Microsoft states that out-of-band releases "are used in atypical cases, such as security vulnerabilities or a quality issue, when devices should be updated immediately instead of waiting for the next monthly quality update release."
We asked Microsoft Copilot what "atypical" meant. It responded: "The word 'atypical' simply means not typical – something that is unusual, irregular, or out of the ordinary."
As opposed to "something that seems to be happening quite a lot lately."
In April 2025, Windows Server 2022 got an out-of-band update. It was soon joined by Windows Server 2025. May last year was a busy month for the Microsoft bork fairy as multiple out-of-band updates were released for the company's desktop as well as its server products, and so it goes on.
Even Windows 10, the general demise of which was announced last year, has continued to require out-of-band updates, despite the ending of free support. With much fanfare, Microsoft pulled the plug on many versions in October, but offered the olive branch of Extended Security Updates. However, with every update since, the company has had to follow up with at least one fix.
While it is important not to mix causation and correlation, it is difficult not to note that the current spate of emergency updates has coincided with Microsoft laying off thousands of employees and CEO Satya Nadella boasting that more than 30 percent of the company's code was the result of AI contributions.

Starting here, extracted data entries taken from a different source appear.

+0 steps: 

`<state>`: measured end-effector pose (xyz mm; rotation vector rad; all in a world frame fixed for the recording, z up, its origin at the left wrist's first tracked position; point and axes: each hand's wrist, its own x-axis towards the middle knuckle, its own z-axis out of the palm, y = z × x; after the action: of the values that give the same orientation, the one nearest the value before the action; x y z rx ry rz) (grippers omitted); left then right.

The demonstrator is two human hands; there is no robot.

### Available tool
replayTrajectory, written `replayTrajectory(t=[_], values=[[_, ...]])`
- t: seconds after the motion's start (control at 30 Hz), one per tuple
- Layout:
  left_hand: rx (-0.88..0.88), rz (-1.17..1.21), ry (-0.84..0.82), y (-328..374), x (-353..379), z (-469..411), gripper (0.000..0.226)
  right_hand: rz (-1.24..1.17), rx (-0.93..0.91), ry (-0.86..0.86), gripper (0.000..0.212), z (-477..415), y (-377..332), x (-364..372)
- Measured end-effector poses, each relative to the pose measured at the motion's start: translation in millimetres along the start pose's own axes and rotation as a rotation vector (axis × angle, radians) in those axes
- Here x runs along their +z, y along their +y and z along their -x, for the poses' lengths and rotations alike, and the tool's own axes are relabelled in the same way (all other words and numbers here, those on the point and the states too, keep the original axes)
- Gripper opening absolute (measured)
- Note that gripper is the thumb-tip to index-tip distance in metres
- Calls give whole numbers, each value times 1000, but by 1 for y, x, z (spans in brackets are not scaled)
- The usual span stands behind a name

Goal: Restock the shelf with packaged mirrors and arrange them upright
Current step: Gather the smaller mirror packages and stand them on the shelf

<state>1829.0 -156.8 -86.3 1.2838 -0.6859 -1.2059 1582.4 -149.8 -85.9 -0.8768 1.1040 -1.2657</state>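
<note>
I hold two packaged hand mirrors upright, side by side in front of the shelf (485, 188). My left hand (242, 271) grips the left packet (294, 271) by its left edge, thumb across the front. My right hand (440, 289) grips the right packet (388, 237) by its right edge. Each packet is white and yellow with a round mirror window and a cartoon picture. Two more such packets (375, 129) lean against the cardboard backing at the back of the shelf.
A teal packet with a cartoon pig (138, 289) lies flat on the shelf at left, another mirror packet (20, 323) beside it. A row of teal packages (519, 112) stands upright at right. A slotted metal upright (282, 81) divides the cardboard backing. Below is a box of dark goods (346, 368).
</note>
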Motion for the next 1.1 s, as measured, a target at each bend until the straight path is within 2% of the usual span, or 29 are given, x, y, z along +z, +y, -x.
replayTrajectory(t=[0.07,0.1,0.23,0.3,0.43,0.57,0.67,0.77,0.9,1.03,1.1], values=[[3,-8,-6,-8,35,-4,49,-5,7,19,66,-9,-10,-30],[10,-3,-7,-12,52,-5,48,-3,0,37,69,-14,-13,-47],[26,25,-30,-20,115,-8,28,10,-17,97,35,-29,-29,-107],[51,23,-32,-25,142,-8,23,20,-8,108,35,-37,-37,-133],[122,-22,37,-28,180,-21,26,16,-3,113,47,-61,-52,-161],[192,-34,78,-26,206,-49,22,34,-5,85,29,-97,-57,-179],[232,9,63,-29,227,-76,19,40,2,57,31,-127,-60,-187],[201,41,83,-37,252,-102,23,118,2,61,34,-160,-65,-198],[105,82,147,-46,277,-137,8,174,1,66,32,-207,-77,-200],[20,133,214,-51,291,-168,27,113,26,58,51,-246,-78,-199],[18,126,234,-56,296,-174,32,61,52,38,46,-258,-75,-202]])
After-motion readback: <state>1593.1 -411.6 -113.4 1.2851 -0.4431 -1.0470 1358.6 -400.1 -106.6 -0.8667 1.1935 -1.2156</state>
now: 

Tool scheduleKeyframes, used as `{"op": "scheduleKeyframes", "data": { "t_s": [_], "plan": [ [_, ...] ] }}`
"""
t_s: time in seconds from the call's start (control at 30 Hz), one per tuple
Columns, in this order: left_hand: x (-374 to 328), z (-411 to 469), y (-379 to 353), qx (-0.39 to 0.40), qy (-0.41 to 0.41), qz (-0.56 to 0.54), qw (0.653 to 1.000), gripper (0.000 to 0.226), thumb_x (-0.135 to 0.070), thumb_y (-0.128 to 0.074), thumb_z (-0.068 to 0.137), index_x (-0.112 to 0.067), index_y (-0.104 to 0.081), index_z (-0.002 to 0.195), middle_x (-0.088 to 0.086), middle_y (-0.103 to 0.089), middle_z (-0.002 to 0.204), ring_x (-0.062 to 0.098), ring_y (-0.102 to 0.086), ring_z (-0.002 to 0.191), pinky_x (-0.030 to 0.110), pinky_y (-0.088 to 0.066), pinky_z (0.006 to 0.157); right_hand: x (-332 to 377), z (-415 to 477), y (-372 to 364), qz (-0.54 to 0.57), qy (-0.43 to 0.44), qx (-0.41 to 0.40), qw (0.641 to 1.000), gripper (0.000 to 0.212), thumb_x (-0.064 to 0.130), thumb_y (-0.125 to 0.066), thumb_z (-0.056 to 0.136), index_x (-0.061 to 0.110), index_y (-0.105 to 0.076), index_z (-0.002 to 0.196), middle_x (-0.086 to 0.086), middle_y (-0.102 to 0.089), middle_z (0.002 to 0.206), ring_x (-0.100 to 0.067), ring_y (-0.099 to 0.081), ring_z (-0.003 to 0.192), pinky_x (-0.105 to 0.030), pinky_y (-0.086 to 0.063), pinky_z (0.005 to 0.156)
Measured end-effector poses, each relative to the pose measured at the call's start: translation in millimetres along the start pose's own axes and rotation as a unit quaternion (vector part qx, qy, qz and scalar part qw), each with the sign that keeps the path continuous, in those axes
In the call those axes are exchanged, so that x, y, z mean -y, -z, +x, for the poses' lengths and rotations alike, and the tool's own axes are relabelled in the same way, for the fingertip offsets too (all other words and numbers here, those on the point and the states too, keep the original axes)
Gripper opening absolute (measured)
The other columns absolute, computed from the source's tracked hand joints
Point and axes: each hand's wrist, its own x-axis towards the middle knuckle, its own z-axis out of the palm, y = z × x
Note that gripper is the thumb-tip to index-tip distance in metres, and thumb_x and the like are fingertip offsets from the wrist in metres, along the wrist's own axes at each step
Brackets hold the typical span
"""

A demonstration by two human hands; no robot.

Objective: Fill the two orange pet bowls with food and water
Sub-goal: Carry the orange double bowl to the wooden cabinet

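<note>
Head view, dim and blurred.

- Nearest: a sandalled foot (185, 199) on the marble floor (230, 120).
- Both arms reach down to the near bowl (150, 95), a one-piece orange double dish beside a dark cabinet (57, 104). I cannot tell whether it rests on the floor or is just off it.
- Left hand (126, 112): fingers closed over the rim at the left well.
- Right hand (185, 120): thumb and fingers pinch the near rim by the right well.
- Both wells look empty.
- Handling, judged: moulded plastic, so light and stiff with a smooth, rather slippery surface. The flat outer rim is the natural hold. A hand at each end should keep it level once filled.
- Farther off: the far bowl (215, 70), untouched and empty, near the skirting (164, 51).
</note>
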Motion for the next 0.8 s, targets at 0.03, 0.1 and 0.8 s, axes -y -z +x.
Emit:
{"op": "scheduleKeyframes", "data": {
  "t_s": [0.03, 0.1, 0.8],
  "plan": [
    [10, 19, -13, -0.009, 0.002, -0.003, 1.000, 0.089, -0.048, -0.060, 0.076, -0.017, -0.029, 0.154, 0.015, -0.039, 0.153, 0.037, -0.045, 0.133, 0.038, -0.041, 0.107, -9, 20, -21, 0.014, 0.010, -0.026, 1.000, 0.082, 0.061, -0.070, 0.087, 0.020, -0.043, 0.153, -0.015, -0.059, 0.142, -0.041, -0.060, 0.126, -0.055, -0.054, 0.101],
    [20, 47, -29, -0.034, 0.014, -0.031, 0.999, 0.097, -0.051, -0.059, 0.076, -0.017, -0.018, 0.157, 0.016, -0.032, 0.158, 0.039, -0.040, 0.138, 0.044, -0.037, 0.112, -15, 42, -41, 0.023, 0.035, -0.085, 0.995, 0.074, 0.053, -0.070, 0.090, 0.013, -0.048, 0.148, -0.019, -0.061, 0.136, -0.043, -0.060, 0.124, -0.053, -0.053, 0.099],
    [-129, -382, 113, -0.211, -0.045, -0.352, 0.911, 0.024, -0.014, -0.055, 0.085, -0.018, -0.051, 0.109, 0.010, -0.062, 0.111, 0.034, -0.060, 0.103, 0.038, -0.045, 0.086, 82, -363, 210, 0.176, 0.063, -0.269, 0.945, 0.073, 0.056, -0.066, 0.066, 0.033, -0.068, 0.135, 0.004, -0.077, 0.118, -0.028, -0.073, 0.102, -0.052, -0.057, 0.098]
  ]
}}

That Microsoft rapidly pushes out fixes is a good thing. That stuff got broken in the first place is not so good. And certainly it's not good for the legions of administrators tasked with managing fleets of Windows devices and virtual machines. Since there is a very good chance that a critical security update might break something and be followed by an out-of-band release (some unkind wags have begun referring to the depressingly regular fixes as OOPs rather than OOBs), many administrators could be tempted to hold off installing a critical security patch for fear that it might result in an unfortunate event.
Reg reader Chris Hill said: "The out-of-band updates mainly complicate the risk assessment of patch timing – whether to leave your company at risk of cyberattack by waiting to patch – or whether to press on, knowing that productivity could also be impacted by a showstopper issue in the update."
Hill also noted that the potential productivity loss could be huge, "both in terms of people trying to work with the bugs themselves (from the bad patch) and the installation and reboot time required for users and infrastructure."
The faffing around with administrative tools, the reboot time, and everything else associated with an out-of-band update all mount up, particularly given the millions (or more) of Windows devices worldwide.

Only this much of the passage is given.